Food talk
Mushrooms all the way

  Pushpesh Pant brings us bharwan khumb, where the filling doesn’t
interfere with its natural delicate flavour

THE first time we savoured mushroom, we thought why hasn’t anyone thought of bharwan mushrooms that can tickle the local taste buds more? Chef Iliyas, who once used to work with good friend Jiggs Kalra, prepared a delightful bhrawan gucchi under his supervision but alas that horrendously expensive dish was fit only to be ‘put before a king’ as the nursery rhyme has it.

The challenge is not only to keep the food costs under control, the task of packing the mushrooms with stuff that doesn’t interfere with its natural, delicate flavour. The ‘battered’ (pun intended) deep-fried, drowned in tandoori/chaat masala mushrooms impaled on toothpicks that are pressed in service at marriage banquets as veg-starters illustrate the problem very well.

A cousin, who is an enthusiastic cook helping his wife in the kitchen on a regular basis, has passed on this recipe where mushrooms are stuffed with mushrooms. Processed cheese is used in miniscule quantity to bind the filling. We liked it. Hope, you will do so too.

Bharwan  Khumb

Ingredients

Button mushrooms (large sized) 200 gm

Radish (red, round variety) 200 gm

A piece of ginger

(scraped and diced fine) 1 inch

Small onion (chopped fine) one

Garlic clove (chopped) one

Green chilli (deseeded, chopped) one

Processed cheese (grated) 1 tbsp

Oil 1 tbsp

A large pinch of mixed dried herbs

Salt to taste

Method
Wash the mushrooms to clean them well. Wipe dry with a cloth. Wash the radish well, remove the greens and blanch in boiling water with the mushrooms for a minute and refresh in chilled water immediately. Cut stocks and chop fine. Mix with chopped ginger, onion, garlic and green chilly. Make a hollow with a sharp knife — by removing the black membrane — in the mushrooms on the side wherefrom the stocks have been removed. Take care that the head of the mushrooms is not pierced through.

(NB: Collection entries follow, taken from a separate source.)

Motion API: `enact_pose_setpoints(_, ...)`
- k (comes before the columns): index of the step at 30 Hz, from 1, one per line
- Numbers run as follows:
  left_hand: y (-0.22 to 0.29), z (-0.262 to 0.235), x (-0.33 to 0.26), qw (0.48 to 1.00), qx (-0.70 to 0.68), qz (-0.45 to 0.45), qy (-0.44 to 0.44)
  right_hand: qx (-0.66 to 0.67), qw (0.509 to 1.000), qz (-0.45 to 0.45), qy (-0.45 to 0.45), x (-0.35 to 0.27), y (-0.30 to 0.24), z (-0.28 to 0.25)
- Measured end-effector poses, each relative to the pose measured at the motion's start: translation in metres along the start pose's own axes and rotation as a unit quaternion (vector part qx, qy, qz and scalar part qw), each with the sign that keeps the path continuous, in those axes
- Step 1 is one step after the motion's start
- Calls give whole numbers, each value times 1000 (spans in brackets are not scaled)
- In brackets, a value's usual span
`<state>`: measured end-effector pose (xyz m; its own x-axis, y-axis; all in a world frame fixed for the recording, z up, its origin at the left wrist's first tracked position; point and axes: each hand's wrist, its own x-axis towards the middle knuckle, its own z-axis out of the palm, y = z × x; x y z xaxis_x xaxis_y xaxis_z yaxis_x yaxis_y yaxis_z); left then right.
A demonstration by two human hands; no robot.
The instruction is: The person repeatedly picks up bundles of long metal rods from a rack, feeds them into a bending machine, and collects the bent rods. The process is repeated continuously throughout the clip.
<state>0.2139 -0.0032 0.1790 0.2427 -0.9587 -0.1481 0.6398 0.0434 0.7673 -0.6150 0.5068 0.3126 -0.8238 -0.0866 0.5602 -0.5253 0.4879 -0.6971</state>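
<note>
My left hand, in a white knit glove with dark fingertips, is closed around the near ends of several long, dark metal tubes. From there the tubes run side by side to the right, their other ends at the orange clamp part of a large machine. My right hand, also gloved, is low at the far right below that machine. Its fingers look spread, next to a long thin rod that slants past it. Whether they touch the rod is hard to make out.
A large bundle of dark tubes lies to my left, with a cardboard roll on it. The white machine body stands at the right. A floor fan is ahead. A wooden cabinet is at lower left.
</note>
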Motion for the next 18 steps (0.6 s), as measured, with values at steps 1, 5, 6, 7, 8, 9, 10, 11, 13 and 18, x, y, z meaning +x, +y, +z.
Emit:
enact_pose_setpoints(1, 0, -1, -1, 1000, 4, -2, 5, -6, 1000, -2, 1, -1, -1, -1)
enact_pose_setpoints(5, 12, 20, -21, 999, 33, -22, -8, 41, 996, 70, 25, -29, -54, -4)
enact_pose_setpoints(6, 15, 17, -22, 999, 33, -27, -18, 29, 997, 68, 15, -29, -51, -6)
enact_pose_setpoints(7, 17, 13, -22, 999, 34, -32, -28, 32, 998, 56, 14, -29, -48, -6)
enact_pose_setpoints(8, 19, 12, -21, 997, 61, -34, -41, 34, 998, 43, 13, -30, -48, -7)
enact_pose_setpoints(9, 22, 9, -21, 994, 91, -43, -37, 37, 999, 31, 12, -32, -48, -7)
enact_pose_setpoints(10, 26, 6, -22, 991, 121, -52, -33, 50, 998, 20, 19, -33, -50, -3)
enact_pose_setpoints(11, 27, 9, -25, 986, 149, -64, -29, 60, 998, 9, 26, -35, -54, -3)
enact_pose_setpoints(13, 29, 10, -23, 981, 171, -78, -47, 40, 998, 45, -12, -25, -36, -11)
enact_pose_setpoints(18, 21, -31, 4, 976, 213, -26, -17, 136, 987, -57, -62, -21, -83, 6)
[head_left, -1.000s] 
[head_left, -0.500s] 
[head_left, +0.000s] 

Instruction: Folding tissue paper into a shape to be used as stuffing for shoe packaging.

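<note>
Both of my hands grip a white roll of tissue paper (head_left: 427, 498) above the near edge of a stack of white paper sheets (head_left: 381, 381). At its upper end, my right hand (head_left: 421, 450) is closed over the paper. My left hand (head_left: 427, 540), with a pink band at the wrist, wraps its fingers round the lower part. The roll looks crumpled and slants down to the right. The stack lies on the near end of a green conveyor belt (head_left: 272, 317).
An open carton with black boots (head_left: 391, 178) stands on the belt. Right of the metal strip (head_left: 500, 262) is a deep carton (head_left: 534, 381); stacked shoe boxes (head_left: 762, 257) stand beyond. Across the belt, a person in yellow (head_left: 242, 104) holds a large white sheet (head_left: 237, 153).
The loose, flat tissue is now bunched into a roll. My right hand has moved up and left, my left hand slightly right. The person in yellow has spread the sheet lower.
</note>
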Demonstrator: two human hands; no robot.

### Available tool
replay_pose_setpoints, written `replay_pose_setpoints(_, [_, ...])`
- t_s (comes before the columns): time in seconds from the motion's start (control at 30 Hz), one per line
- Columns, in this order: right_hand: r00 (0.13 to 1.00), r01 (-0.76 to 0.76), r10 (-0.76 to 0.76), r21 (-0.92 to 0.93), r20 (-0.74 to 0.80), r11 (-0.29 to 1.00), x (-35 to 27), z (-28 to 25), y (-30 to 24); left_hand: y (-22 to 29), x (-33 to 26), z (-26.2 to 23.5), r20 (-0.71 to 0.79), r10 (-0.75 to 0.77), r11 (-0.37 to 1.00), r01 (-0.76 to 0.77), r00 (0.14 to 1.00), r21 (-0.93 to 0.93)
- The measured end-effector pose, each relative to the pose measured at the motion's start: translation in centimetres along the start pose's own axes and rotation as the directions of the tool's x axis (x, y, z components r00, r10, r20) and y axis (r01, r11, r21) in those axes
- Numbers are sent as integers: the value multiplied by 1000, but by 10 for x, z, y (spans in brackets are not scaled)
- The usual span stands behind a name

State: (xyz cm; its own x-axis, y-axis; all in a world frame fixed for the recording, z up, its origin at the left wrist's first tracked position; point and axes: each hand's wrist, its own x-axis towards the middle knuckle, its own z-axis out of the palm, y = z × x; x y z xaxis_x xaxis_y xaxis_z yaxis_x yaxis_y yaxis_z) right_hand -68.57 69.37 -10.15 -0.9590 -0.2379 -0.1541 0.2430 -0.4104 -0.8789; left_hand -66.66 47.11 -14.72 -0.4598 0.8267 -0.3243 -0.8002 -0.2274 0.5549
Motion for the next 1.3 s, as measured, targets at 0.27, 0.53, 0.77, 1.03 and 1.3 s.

Heat oil in a non-stick pan and put the ‘mince’ made with chopped stocks, onion, garlic, ginger and chilli. Sprinkle the grated cheese on top and stir to mix well and cook on medium flame for two minutes or till moisture released by the mushrooms is absorbed. Remove and pack equal portions of mince in the hollows made in the mushrooms. Place the ‘packed’ mushrooms upside down on the pan and glaze lightly. Pick carefully and pace right side up on a plate with the radish and serve hot or cold.